While firewood is still used to provide a quarter of prisons' power needs, there are plans to replace that with peat stoves in all Rwandan prisons in the near future.
"By 2013, there will be no firewood in prisons," he said. Biogas is a mix of methane and carbon dioxide from the fermentation of food, agriculture and animal waste that can be turned into electricity and heat.
Rwanda plans to generate 1,000 megawatts of power by 2020, largely from hydroelectric power, methane gas extraction and renewables, such as biogas.
Investors are also showing an interest. In September, Egypt's Orascom Construction Industries announced plans to invest up to $130 million in Rwanda in the next three to four years to build a methane power plant to produce 50 megawatts.
Renewable energy such as solar, geothermal and biogas are seen as a pragmatic solution for a country which lacks a power infrastructure and has no natural oil or gas reserves.
Installed capacity was just 69 megawatts at the end of 2009. This is expected to rise to 130 megawatts by the end of 2012.
At the Nsinda prison, it's lunch time. A team of eight inmates, dressed in orange and pink uniforms, carry a hand-made wooden rack, laden with a huge vat of boiled maize, back inside the prison walls.

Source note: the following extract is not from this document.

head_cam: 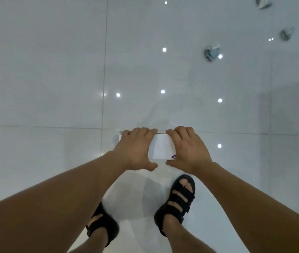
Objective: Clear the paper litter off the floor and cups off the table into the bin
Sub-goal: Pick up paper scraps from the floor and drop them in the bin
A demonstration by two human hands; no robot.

The biogas kitchen is smoke free, unlike the choking wood fire smog of the prison's other firewood-powered kitchen.
The prisoners' diet of cassava porridge, maize and beans is not rich enough to create premium quality biogas. So waste from Nsinda's toilets is mixed with cow dung and water.
The combined waste is filtered before arriving in a series of 12, 100-cubic-meter digesters where the gas is created and stored, before it is used in the kitchen.